Michael McMahon, a Democratic city councilman who represents the North Shore of Staten Island, laid much of the blame at the door of Republican politicians, especially in relation to cuts in payment under the Medicare and Medicaid programs:
“This city is facing a crisis that is really the result of politics that are in effect in Washington and in Albany,” McMahon told the Echo.
“I think it is all part of the ethos of the Republican Party, whether in Washington or as represented by Governor Pataki,” the councilman continued. “They have dramatically reduced the rates of reimbursement under these programs. So a hospital that might once have been reimbursed $500 for carrying out a certain procedure might now be reimbursed only $210. That obviously creates problems.”
Most Republicans would, of course, dispute this. They argue that systems put in place at national and state level have helped pare down inefficiency in the running of hospitals.
The changing nature of healthcare has also played a role, however. As medical technology and treatments improve, fewer people require inpatient care. This, in turn, means that beds created for an earlier era lie empty.
Back in April, one state official told the New York Times that the state had around 20,000 more beds than were actually needed. The same newspaper also reported that, by April, 12 New York hospitals had closed in the previous 27 months.

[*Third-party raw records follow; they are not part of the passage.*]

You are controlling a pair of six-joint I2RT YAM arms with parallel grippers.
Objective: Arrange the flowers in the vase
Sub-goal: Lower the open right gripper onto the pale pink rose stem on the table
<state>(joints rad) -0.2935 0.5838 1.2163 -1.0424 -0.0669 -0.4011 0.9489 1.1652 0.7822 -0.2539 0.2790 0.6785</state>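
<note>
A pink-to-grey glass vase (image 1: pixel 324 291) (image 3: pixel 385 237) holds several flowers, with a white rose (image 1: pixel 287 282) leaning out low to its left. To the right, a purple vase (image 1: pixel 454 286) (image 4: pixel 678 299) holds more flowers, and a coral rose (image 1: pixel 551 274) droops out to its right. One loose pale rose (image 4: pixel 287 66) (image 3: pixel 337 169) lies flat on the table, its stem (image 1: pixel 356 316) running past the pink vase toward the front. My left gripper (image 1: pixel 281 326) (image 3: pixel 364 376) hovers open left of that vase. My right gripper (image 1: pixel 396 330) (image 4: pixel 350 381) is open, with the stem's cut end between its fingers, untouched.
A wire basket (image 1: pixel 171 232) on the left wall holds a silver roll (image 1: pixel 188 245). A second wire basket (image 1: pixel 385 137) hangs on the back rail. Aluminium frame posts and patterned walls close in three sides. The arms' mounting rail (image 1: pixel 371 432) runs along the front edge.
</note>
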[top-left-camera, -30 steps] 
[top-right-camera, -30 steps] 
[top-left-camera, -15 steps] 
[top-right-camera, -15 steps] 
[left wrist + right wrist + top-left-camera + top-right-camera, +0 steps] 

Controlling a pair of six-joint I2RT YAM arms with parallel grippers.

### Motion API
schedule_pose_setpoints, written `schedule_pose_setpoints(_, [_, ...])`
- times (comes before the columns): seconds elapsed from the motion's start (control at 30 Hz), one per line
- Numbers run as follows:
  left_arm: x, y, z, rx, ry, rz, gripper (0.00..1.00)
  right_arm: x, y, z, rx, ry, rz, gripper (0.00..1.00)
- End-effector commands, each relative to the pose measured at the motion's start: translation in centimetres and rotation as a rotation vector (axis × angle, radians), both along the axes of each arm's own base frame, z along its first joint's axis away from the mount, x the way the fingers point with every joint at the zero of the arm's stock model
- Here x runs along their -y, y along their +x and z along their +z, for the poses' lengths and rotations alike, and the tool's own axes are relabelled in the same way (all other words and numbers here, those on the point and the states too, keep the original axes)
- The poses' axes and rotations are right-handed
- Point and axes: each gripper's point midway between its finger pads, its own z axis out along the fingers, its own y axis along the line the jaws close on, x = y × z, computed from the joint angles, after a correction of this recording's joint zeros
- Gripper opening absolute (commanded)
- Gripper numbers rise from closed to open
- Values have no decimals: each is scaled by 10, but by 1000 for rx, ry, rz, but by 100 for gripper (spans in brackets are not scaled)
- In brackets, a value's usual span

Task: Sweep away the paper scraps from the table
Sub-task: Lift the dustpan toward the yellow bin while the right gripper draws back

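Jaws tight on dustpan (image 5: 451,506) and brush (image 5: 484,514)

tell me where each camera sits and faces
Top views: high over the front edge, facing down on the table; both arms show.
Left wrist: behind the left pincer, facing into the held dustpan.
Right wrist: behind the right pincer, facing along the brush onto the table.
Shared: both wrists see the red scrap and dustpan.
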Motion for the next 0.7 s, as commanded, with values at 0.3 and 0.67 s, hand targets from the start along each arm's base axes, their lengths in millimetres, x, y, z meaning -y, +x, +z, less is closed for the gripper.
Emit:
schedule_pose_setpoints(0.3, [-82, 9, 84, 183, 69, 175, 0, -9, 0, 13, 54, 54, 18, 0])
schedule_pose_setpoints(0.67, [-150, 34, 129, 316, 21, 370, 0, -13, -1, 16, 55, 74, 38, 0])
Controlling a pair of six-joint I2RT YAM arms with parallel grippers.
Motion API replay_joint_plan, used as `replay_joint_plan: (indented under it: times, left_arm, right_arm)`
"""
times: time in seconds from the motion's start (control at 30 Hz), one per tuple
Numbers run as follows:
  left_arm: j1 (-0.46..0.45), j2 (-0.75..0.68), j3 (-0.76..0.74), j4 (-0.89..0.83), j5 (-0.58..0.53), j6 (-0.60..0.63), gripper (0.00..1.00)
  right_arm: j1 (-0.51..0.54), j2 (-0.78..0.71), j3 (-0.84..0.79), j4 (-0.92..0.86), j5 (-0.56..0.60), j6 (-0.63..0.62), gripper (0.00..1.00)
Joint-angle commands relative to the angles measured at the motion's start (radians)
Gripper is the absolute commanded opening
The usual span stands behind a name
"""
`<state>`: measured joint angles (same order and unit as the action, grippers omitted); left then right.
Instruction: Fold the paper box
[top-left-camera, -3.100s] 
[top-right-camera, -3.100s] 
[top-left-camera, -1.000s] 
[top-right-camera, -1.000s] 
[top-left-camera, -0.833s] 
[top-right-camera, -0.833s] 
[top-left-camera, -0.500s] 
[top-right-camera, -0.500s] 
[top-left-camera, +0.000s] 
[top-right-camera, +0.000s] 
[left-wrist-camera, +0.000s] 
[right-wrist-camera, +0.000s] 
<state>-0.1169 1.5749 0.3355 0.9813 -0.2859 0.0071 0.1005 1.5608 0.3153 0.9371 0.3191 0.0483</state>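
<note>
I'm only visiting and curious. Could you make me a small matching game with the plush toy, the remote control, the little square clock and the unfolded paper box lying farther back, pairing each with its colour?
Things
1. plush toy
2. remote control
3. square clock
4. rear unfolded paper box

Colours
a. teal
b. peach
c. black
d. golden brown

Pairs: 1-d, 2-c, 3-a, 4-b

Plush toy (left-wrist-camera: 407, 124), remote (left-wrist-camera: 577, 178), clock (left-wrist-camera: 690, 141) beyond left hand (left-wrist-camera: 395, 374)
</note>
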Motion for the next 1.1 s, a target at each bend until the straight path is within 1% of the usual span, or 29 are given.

The issue of inefficient management of hospitals is a controversial one. Some conservatives, in particular, have argued that the state wastes precious money on poorly managed facilities. Even in the case of St. Vincent’s, where most observers express confidence in the current management, the rates of remuneration give some pause for thought. In accounts seen by the Echo, payments to around 20 “officers and key employees” amounted to more than $8 million per annum in 2001, 2002 and 2003.
For all that, though, defenders of the state’s hospitals contend that complaints about inefficiencies are largely a political tactic to obscure other factors like rising costs and Medicare cuts.
“You can certainly make an argument that some of these hospitals could be managed more efficiently, but the fact is that even the most progressive and efficient hospitals are experiencing real strains at the moment,” said Councilman McMahon.
McMahon also argued that Catholic systems like SVCMC were particularly prone to financial trouble because of their core commitment to help the uninsured and indigent. SVCMC provided more than $104 million last year in “charity care.”
McMahon, whose ancestors came to the U.S. from County Clare, noted that the St Vincent’s had previously been run by Irish nuns and had been committed to serving people of all backgrounds and classes.
“It was very much the Irish healthcare system,” he said.
Now, the question is whether such a system can prosper in the current American climate. No one yet knows the answer.”